Bajaj Finance Ltd has been rated 'AAA' by different rating agencies such as CRISIL, India Ratings, CARE and ICRA. On 18 October 2021 and 19 April 2021, the stock reached a 52-week high of Rs 8,050 and a 52-week low of Rs 4,362, respectively, according to NSE. This implies the stock is presently trading 4.96 percent lower than its 52-week high and 75.37 percent higher than its 52-week low. On the other hand, the brokerage firm Sharekhan Ltd has placed a buy call on the shares of Bajaj Finance Ltd. From its current market price of Rs. 7650 as of Jan, 3:30 pm IST, the brokerage estimates the stock to hit a target price of Rs. 9,097.

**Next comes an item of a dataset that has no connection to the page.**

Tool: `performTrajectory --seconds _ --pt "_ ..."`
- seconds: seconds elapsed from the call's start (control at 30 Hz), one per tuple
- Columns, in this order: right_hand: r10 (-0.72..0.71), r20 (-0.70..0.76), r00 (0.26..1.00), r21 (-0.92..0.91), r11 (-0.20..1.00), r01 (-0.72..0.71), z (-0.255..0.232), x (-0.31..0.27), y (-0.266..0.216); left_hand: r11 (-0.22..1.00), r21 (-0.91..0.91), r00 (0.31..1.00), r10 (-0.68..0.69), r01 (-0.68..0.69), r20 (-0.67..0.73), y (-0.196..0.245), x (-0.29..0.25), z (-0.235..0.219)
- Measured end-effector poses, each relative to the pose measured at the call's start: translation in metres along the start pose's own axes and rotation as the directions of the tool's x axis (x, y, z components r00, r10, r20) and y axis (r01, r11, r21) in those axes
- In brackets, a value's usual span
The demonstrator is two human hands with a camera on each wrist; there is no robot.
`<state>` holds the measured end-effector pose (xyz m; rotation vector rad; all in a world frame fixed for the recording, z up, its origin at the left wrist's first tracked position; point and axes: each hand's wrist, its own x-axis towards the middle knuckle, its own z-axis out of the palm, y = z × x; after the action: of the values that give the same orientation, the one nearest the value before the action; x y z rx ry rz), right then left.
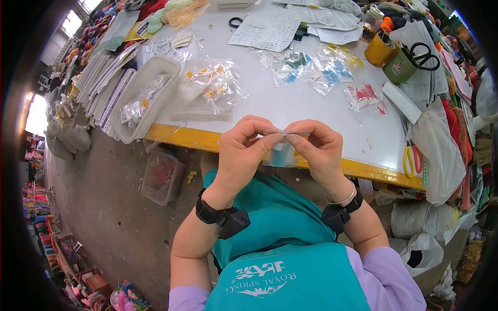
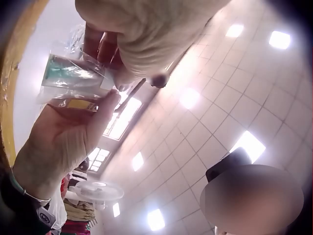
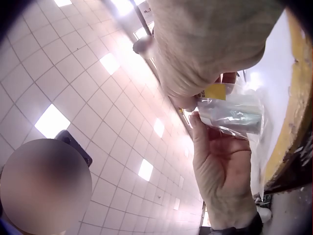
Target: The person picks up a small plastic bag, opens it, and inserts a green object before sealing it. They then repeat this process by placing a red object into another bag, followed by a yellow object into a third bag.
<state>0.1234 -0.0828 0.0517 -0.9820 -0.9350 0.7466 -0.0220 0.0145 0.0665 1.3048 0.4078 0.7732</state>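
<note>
Clear plastic bag (image 1: 280, 157) with something teal inside was held in the air near the yellow front edge of the tabletop (image 1: 358, 147), between the person's two hands. Left hand (image 1: 244, 150) pinched its upper border between thumb and bent forefinger, and right hand (image 1: 322, 149) did the same just beside, so that the thumb tips almost met. Probably the fingers were so close together because this border was thin and needed a grip from both sides. From the pictures I could not tell whether the border was sealed. Bag hung below the fingertips, and I suppose that its own weight helped the content to lie at the bottom.

Farther on the tabletop lay small bags with blue pieces (image 1: 332, 72), a bag with red pieces (image 1: 364, 97) and bags with orange pieces (image 1: 215, 85); they seemed to be separated by colour. A white bin (image 1: 160, 66) at the left contained more packets, perhaps to collect them in one place. Black scissors (image 1: 426, 57) stood in a green can (image 1: 400, 68), likely to be easily reached.
</note>
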Motion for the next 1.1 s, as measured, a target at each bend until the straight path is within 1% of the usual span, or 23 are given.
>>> performTrajectory --seconds 0.2,0.33,0.4,0.43,0.53,0.63,0.73,0.8,0.9,0.93,1.0,1.03,1.1 --pt "0.039 -0.017 0.999 -0.021 0.999 -0.04 0.001 -0.002 -0.003 0.994 0.089 0.998 0.062 -0.062 0.008 0.0 0.0 0.0" --pt "0.042 -0.048 0.998 0.017 0.999 -0.042 0.006 -0.002 -0.003 0.99 0.112 0.997 0.082 -0.082 0.002 -0.001 -0.001 0.003" --pt "0.032 -0.07 0.997 0.029 0.999 -0.03 0.008 0.0 -0.001 0.995 0.076 0.997 0.068 -0.067 -0.018 -0.002 -0.001 0.006" --pt "0.058 -0.059 0.997 0.044 0.998 -0.055 0.006 0.001 0.0 0.997 0.058 0.998 0.061 -0.06 -0.027 -0.002 -0.001 0.007" --pt "0.121 -0.031 0.992 0.078 0.99 -0.118 -0.003 0.005 0.002 0.999 -0.015 0.996 -0.052 0.051 -0.072 -0.002 -0.002 0.001" --pt "0.152 -0.009 0.988 0.094 0.984 -0.151 -0.006 0.007 0.003 0.996 -0.085 0.998 -0.043 0.04 -0.041 -0.005 0.0 -0.006" --pt "0.182 0.012 0.983 0.126 0.975 -0.182 -0.006 0.007 0.004 0.983 -0.17 0.996 -0.076 0.068 -0.041 -0.007 -0.001 -0.01" --pt "0.2 0.02 0.98 0.168 0.965 -0.201 -0.005 0.006 0.006 0.972 -0.219 0.993 -0.105 0.091 -0.057 -0.01 -0.002 -0.013" --pt "0.252 0.017 0.968 0.187 0.95 -0.251 -0.007 0.004 0.011 0.947 -0.294 0.983 -0.163 0.133 -0.081 -0.014 -0.003 -0.015" --pt "0.249 0.012 0.969 0.168 0.954 -0.247 -0.007 0.005 0.012 0.936 -0.319 0.979 -0.184 0.147 -0.089 -0.014 -0.003 -0.015" --pt "0.242 0.001 0.97 0.131 0.962 -0.24 -0.004 0.007 0.013 0.961 -0.24 0.976 -0.17 0.135 -0.133 -0.013 -0.003 -0.014" --pt "0.225 -0.011 0.974 0.153 0.963 -0.221 0.0 0.007 0.011 0.971 -0.2 0.975 -0.162 0.13 -0.154 -0.011 -0.003 -0.013" --pt "0.192 -0.035 0.981 0.198 0.963 -0.182 0.01 0.009 0.005 0.99 -0.126 0.976 -0.089 0.065 -0.197 -0.01 -0.002 -0.01"
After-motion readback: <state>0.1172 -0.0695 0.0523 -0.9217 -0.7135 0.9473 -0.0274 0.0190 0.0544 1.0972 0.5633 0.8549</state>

Investment rationale for Bajaj Finance according to Sharekhan
Bajaj Finance is expected to enhance customer engagement through its transformation from 'physical' model to the 'phygital' and is likely to get the first-mover advantage in the financial services industry. The company initiated its process of digitisation in November 2019, which is in the late stages of completion. This would encompass an upgraded consumer app with an 'omnichannel' framework with a suite of payments products and sales/partner productivity. The company intends to provide financial products and services in a seamless manner to a 55.4 million customer franchise. Through its payments business, although not expected to drive large profits, which is by five proprietary apps - marketplaces, EMI Store, Insurance Marketplace, Investment Marketplace, and BF Health, the company plans for customer retention across its value chain and cross-selling across companies.
The company has a well-diversified borrowing mix with money markets contributing to ~47% and banks, deposits, and External Commercial Borrowings (ECBs) constituting 29%, 20%, and 4%, respectively, to the borrowings. Bajaj Finance is well positioned to garner the low cost of funds through deposits, which constitute a large pie of borrowings mix. As of December 2021, the company's liquidity position remains strong at Rs. 14,300 crore. The company also continues to remain well capitalised with a capital adequacy ratio (CRAR) at 27% as of December 2021.
The company's asset quality has been holding up and its gross non-performing asset (GNPA) ratio was 2.5% in Q2FY2022, improved by 50 bps q-o-q. Despite improvement in asset quality, the company increased management's overlay to Rs. 832 crore in Q2FY2022 from Rs. 483 crore as a prudent measure to protect from a potential third wave. In a recent business update, the company said it has not witnessed any adverse impact on its non-performing asset (NPA) position due to the transition to the new method of NPA recognition, which is positive. The company seems to be on track to its earlier guidance of existing FY2022 with GNPA of 1.7% to 1.8% and 0.7% to 0.8% at net non-performing assets (NNPA) level.
Buy With A Target Price of Rs. 9,097
Sharekhan has said in its latest research report that at the current market price, the company trades at 8.9x its FY2023E P/BV. Bajaj Finance stands poised to deliver robust assets under management (AUM) growth of 24% over FY2022E through FY2024E with return on equity (ROE) and return on assets (ROA) of 24.5% and 5.2% over FY2023E and FY2024E, respectively. This can be attributed to improving the auto financing cycle, pick up in mortgage lending business, and lower estimates of credit cost supported by a strong balance sheet. Further, operating efficiencies in terms of lower employee costs and collection are expected to aid profitability
According to the brokerage, Bajaj Finance is one of the most diversified NBFCs with a wide range of product offerings and is one of the early movers from Physical' to 'Phygital'. The company has the ability to demonstrate high credit growth in the new credit cycle, aided by its strong cross-sell franchise and robust risk management framework. Hence, we reiterate our Buy rating on Bajaj Finance with a price target of Rs. 9,097.
Disclaimer
The above stock has been picked from the brokerage report of Sharekhan Ltd. Investing in equities poses a risk of financial losses. Investors must therefore exercise due caution. Greynium Information Technologies, the author, and the brokerage house are not liable for any losses caused as a result of decisions based on the article.